## [WORK TASK]
Word for word, transcribe the material below from its first line to the line with "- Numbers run", both included.

═══ DATASET SECTION

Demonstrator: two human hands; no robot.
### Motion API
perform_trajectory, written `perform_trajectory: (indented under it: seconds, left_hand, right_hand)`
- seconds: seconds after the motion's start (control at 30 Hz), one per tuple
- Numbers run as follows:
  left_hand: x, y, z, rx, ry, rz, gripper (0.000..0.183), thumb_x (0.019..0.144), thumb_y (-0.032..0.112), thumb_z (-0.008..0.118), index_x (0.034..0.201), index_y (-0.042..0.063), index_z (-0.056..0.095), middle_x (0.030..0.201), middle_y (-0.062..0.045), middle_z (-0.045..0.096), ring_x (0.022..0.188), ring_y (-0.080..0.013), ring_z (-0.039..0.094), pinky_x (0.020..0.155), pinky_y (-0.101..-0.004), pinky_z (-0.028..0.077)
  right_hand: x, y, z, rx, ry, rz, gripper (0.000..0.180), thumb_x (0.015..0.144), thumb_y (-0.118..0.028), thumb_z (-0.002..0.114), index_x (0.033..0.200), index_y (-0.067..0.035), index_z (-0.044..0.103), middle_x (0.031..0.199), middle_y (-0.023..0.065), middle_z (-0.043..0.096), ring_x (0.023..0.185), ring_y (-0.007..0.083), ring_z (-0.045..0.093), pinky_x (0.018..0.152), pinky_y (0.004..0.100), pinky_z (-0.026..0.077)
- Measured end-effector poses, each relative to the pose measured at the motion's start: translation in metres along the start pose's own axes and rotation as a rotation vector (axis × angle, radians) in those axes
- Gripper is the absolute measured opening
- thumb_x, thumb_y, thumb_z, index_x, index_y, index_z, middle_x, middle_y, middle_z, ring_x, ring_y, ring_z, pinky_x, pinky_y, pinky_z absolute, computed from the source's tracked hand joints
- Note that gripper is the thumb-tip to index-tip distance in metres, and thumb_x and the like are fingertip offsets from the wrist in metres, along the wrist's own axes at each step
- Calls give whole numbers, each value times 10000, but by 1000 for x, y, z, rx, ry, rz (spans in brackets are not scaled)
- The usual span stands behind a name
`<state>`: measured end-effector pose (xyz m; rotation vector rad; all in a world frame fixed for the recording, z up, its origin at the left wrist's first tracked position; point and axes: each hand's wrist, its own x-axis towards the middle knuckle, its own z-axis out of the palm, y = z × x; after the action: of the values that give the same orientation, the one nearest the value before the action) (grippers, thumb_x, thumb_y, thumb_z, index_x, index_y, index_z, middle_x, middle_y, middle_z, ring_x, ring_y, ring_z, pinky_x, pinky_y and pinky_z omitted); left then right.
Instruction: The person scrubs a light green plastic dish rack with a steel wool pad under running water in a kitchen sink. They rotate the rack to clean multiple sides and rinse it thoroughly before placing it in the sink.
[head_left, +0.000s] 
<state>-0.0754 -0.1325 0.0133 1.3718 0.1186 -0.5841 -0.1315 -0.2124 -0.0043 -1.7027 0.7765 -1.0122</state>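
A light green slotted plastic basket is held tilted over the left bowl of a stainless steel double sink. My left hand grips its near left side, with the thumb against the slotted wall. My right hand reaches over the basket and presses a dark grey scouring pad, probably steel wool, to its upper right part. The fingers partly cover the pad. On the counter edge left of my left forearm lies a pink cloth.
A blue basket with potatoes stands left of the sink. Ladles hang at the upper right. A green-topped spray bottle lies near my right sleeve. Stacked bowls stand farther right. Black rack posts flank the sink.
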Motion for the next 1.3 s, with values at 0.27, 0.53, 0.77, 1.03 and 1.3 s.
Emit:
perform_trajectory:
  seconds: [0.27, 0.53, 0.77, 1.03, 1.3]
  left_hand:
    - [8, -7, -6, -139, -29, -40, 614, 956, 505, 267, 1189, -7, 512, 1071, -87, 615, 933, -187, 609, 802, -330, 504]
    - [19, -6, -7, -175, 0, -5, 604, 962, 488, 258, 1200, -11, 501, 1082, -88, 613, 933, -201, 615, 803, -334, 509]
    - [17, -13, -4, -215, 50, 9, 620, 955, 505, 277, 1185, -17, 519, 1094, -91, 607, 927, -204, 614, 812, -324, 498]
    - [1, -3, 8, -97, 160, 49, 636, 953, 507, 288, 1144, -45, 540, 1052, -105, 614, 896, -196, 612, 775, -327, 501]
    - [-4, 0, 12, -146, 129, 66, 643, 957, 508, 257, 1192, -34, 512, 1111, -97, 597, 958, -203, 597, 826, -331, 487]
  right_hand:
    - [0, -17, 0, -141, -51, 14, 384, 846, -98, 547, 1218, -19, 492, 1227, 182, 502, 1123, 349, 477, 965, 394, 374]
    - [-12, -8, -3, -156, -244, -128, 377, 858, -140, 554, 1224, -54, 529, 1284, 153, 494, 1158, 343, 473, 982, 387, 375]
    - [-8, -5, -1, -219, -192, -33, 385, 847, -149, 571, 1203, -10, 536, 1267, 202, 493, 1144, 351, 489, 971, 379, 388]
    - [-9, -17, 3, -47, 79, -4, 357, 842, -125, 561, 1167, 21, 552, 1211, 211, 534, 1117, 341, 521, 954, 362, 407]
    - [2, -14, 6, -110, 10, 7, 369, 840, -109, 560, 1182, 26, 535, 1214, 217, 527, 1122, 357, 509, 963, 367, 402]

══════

## [TASK ANSWER]
Demonstrator: two human hands; no robot.
### Motion API
perform_trajectory, written `perform_trajectory: (indented under it: seconds, left_hand, right_hand)`
- seconds: seconds after the motion's start (control at 30 Hz), one per tuple
- Numbers run as follows:

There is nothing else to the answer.